DATASET EXCERPT:
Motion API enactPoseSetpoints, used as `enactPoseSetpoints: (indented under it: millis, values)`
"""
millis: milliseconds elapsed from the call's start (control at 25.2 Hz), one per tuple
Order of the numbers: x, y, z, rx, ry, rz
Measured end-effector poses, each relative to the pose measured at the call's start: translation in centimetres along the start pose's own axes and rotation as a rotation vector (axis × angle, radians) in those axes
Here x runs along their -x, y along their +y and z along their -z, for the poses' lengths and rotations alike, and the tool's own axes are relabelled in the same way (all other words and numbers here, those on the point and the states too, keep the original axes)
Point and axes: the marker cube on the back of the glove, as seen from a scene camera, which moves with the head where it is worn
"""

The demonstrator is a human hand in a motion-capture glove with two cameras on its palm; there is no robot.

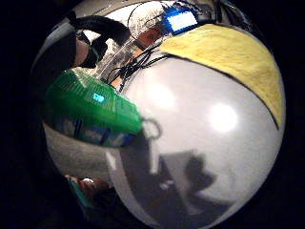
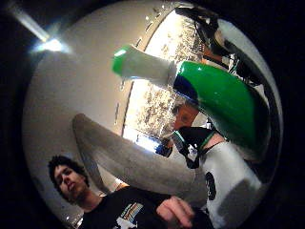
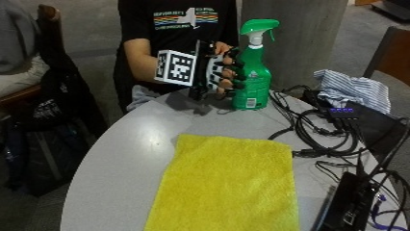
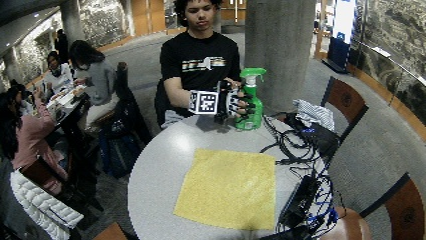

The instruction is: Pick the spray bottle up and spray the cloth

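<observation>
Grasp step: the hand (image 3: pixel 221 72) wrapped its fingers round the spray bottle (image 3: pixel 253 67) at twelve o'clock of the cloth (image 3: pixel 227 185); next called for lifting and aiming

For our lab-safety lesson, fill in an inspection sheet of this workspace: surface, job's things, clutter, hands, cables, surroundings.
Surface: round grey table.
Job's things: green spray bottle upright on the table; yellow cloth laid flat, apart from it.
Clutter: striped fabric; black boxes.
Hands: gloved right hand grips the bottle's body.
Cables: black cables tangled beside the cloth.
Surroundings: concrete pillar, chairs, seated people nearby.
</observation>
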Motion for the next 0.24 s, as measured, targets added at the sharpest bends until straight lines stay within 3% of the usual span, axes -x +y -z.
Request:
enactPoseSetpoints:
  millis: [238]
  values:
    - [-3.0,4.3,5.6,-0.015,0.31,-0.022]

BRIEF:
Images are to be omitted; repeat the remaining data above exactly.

ANSWER SPACE:
Motion API enactPoseSetpoints, used as `enactPoseSetpoints: (indented under it: millis, values)`
"""
millis: milliseconds elapsed from the call's start (control at 25.2 Hz), one per tuple
Order of the numbers: x, y, z, rx, ry, rz
Measured end-effector poses, each relative to the pose measured at the call's start: translation in centimetres along the start pose's own axes and rotation as a rotation vector (axis × angle, radians) in those axes
Here x runs along their -x, y along their +y and z along their -z, for the poses' lengths and rotations alike, and the tool's own axes are relabelled in the same way (all other words and numbers here, those on the point and the states too, keep the original axes)
Point and axes: the marker cube on the back of the glove, as seen from a scene camera, which moves with the head where it is worn
"""

The demonstrator is a human hand in a motion-capture glove with two cameras on its palm; there is no robot.


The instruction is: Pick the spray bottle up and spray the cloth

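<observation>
Grasp step: the hand (image 3: pixel 221 72) wrapped its fingers round the spray bottle (image 3: pixel 253 67) at twelve o'clock of the cloth (image 3: pixel 227 185); next called for lifting and aiming

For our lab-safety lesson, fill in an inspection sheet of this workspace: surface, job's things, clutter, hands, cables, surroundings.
Surface: round grey table.
Job's things: green spray bottle upright on the table; yellow cloth laid flat, apart from it.
Clutter: striped fabric; black boxes.
Hands: gloved right hand grips the bottle's body.
Cables: black cables tangled beside the cloth.
Surroundings: concrete pillar, chairs, seated people nearby.
</observation>
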Motion for the next 0.24 s, as measured, targets added at the sharpest bends until straight lines stay within 3% of the usual span, axes -x +y -z.
Request:
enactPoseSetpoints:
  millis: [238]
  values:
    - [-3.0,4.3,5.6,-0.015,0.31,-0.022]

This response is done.